**PROBLEM REQUIREMENTS**
Below are the records; copy exactly the lines from the first through the one containing "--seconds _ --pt", both included, and leave out the pictures.

*** DATASET RECORDS ***

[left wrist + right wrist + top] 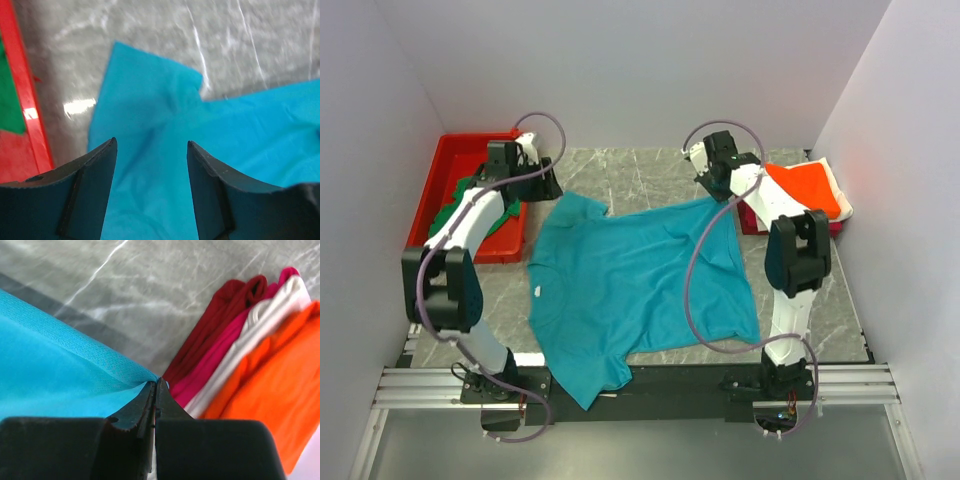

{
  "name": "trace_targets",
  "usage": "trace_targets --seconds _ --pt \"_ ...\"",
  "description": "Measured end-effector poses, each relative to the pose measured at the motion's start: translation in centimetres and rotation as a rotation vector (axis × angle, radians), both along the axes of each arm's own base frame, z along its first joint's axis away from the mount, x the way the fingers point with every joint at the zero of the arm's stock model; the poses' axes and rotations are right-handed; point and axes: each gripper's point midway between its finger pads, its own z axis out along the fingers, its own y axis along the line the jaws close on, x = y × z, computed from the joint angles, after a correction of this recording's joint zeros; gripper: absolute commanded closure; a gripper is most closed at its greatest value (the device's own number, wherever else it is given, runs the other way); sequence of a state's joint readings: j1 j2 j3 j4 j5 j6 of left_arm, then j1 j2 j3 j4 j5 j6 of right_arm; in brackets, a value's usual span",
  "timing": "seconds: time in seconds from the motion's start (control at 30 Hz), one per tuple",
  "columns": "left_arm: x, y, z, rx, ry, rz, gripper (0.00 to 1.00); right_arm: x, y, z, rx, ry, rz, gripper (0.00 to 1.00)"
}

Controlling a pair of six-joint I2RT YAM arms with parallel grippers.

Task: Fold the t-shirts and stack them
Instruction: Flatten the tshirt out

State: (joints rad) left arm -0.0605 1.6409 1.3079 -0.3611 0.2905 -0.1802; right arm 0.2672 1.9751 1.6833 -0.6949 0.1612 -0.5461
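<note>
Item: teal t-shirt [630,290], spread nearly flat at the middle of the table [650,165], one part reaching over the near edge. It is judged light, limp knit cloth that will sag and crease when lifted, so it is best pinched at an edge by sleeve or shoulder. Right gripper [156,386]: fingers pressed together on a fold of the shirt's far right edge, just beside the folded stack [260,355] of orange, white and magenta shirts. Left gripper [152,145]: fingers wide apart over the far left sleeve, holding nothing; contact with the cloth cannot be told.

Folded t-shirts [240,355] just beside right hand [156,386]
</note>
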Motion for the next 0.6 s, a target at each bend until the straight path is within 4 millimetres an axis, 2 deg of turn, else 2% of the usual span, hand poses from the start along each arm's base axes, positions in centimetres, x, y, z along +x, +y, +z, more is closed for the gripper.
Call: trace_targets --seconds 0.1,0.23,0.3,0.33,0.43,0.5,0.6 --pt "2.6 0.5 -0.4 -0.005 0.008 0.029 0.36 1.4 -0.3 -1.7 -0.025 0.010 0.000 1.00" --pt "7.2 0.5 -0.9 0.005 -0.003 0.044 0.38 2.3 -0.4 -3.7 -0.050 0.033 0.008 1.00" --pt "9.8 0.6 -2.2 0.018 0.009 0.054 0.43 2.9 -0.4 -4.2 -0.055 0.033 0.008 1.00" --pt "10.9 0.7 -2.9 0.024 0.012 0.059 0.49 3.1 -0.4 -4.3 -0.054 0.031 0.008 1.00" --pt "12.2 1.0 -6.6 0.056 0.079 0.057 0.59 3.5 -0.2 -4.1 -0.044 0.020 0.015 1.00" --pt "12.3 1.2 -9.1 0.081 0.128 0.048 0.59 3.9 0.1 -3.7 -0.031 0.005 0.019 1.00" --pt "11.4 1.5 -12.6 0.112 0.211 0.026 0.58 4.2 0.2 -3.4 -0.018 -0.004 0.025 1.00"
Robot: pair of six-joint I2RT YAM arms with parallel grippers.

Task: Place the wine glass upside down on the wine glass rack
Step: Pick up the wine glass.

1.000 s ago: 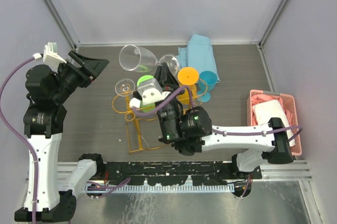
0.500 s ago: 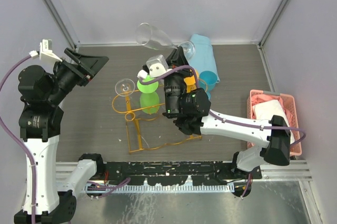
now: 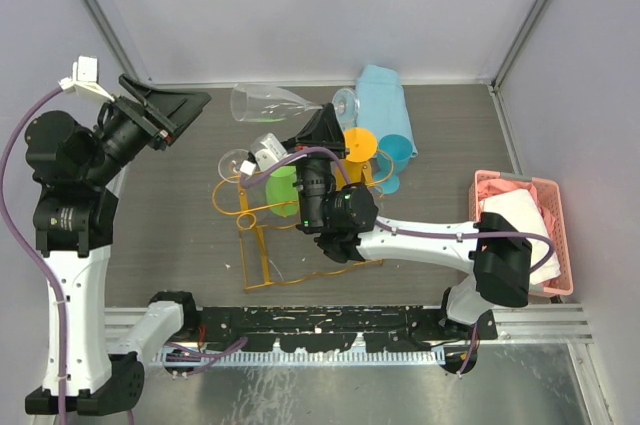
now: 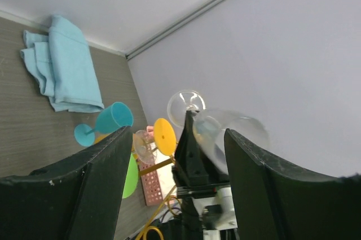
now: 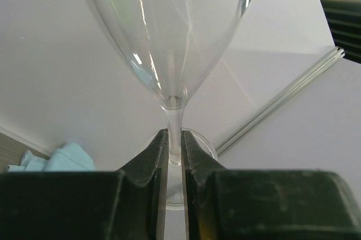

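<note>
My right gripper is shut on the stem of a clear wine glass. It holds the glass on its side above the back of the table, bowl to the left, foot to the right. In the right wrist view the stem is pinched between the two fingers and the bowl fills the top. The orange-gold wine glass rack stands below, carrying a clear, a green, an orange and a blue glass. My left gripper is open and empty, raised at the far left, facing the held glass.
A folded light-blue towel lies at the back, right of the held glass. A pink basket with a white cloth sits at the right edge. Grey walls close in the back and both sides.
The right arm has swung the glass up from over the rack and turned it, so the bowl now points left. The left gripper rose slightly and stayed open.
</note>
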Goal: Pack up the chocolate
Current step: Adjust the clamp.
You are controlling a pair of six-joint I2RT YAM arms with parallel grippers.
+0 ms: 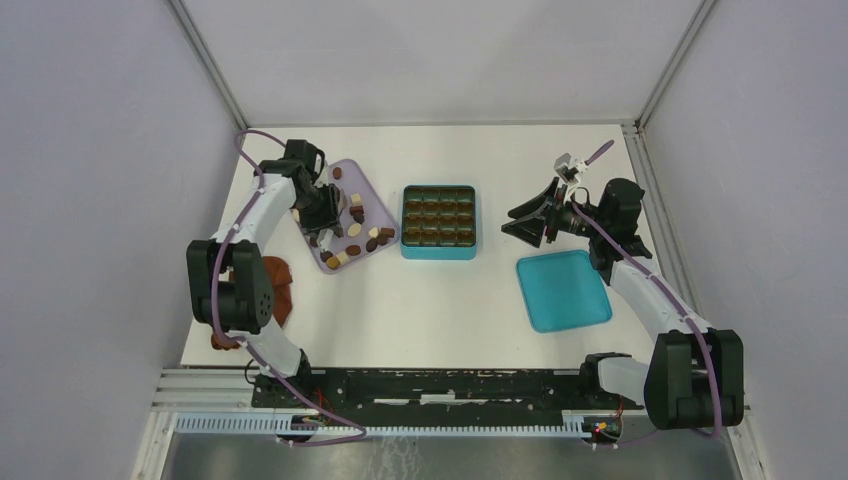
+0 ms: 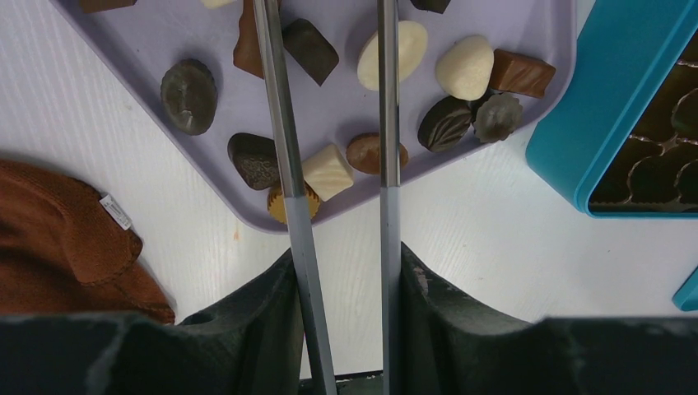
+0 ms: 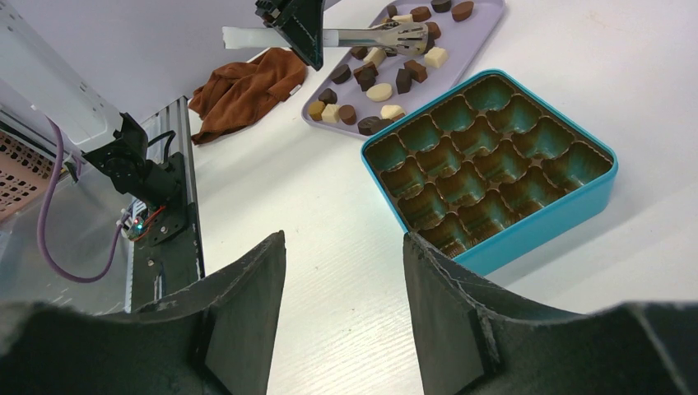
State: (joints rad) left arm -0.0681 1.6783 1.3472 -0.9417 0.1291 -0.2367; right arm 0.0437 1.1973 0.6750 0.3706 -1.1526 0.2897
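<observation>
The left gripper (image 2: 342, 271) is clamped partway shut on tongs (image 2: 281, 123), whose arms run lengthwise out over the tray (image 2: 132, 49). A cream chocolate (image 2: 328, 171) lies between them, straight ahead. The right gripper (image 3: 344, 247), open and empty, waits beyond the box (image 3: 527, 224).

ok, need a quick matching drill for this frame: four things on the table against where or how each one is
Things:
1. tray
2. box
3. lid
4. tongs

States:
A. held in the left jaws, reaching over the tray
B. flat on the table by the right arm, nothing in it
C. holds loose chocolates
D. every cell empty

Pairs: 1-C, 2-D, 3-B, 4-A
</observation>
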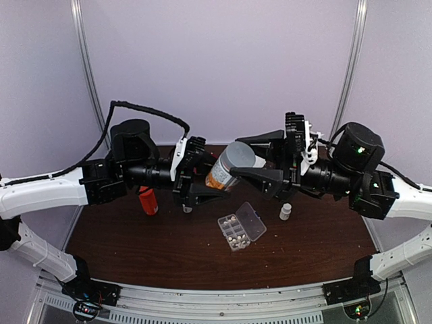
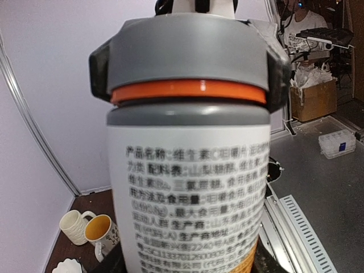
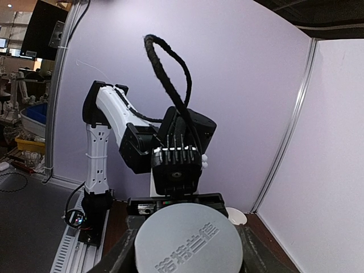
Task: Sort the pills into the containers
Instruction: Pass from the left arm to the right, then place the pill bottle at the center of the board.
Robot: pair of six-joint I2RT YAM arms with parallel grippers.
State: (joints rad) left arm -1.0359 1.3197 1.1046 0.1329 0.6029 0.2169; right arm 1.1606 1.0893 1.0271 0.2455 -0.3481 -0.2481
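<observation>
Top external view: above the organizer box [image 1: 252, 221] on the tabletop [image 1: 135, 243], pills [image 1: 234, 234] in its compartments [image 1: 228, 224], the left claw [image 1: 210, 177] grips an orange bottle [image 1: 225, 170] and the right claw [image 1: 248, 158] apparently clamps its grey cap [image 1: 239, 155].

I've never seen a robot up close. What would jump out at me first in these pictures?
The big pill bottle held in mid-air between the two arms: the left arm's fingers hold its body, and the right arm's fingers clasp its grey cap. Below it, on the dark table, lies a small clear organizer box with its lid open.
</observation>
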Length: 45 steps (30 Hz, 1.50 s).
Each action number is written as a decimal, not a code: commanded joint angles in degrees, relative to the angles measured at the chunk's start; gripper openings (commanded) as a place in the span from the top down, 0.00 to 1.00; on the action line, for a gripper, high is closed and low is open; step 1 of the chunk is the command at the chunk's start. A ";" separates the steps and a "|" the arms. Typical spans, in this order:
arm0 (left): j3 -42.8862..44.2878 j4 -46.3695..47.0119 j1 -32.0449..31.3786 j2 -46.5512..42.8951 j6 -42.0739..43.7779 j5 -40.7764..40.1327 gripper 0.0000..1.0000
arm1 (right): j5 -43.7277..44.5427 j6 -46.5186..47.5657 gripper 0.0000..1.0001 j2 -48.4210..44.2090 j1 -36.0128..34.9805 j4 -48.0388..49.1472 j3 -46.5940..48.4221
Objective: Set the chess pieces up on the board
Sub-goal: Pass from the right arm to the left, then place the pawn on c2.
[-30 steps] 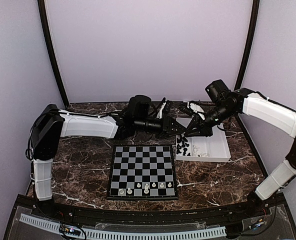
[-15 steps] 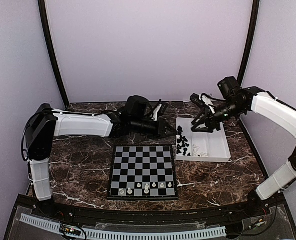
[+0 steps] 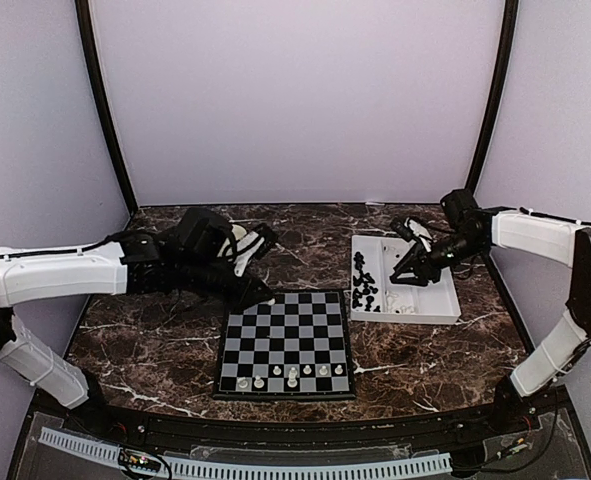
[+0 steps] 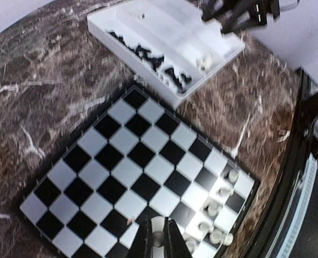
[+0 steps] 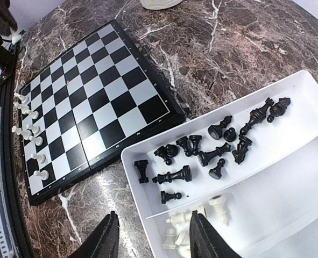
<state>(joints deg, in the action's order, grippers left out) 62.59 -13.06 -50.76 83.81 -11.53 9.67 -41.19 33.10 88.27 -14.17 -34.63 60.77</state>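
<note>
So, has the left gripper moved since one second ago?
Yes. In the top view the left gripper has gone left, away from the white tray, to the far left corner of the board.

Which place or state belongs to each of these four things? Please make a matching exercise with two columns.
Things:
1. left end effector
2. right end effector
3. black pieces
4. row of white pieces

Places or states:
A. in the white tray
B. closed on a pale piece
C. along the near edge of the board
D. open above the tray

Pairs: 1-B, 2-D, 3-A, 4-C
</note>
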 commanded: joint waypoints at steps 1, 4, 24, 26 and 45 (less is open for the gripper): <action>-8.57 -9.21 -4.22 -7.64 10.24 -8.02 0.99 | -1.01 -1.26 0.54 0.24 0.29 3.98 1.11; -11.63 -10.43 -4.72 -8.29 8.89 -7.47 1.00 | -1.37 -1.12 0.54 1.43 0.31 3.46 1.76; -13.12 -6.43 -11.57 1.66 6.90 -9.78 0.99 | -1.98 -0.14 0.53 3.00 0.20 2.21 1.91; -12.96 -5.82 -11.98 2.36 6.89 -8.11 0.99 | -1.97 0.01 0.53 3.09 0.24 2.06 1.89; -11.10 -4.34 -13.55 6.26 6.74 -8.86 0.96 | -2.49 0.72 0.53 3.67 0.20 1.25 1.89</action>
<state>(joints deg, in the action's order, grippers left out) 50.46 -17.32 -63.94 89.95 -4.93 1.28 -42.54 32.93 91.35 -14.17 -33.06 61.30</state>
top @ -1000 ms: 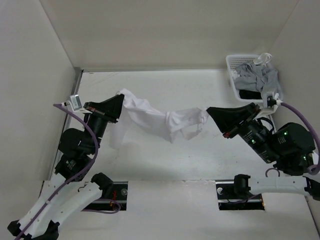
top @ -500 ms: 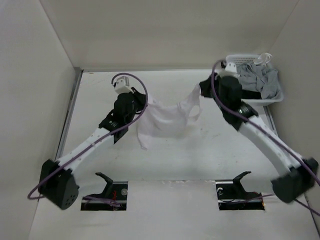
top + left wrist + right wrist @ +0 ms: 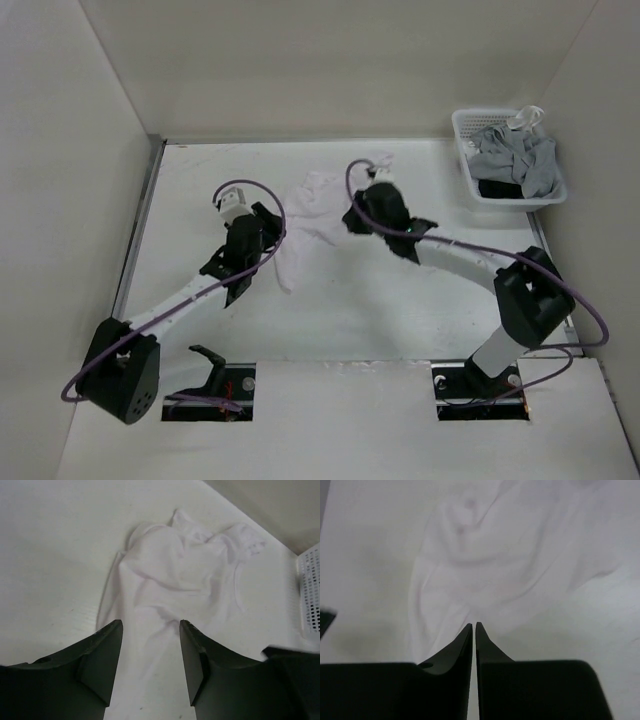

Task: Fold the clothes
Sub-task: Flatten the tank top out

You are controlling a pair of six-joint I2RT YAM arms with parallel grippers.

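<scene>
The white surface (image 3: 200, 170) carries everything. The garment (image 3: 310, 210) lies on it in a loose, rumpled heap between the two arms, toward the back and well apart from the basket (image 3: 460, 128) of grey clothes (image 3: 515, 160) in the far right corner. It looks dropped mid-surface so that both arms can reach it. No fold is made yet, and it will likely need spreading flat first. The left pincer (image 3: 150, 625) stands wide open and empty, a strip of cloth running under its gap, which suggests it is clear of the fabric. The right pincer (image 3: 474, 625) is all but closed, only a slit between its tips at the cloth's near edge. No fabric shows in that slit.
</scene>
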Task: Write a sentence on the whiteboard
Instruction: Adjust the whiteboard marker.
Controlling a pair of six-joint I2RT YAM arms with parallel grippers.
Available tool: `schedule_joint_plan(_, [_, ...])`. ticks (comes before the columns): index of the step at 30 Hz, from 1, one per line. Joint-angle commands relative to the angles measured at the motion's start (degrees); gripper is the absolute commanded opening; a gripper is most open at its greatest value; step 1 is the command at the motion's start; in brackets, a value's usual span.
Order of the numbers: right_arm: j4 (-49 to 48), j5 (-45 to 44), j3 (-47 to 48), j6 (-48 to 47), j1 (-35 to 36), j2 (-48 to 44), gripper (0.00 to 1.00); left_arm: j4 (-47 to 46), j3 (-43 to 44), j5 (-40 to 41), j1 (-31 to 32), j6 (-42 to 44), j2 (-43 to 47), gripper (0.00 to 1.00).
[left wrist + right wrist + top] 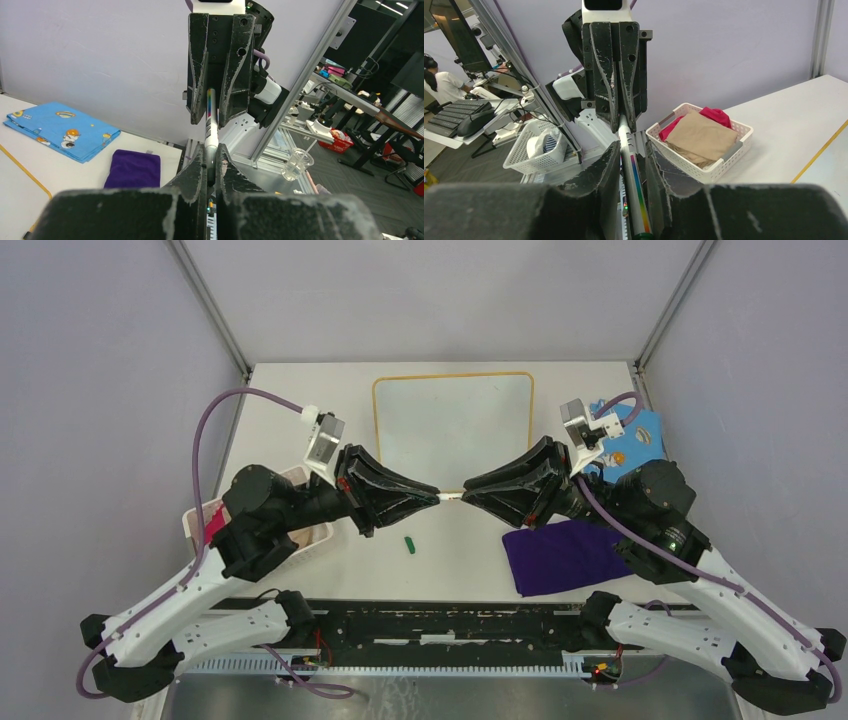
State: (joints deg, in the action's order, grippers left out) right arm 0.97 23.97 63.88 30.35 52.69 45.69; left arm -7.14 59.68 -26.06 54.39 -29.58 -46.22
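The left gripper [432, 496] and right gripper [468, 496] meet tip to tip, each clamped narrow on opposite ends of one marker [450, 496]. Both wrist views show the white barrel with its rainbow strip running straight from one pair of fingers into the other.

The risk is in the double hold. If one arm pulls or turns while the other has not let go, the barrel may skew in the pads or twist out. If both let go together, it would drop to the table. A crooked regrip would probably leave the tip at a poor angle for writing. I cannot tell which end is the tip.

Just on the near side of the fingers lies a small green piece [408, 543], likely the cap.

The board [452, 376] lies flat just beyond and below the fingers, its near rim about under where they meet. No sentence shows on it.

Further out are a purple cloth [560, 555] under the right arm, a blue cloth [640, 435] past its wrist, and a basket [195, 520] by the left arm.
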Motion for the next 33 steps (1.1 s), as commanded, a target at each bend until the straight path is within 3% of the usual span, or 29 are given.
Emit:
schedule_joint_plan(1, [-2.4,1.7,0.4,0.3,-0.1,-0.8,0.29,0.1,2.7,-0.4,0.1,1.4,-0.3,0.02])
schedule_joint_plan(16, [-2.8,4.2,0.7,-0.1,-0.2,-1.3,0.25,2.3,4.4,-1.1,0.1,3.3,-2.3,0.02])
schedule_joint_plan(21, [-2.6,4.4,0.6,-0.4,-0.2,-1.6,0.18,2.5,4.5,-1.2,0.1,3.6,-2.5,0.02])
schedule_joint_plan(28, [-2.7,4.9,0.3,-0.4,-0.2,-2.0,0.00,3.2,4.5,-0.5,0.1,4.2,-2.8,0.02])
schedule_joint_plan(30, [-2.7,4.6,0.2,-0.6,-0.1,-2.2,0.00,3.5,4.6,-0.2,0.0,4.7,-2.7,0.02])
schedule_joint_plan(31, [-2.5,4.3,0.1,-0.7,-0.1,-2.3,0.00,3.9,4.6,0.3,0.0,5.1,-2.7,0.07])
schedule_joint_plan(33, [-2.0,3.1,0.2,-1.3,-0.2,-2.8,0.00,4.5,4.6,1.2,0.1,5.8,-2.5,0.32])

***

**REPLY**
[left wrist + right wrist + top] 

{
  "name": "trace_targets",
  "usage": "trace_targets --seconds _ --pt \"_ ...\"",

Nothing else is needed to finish the exercise.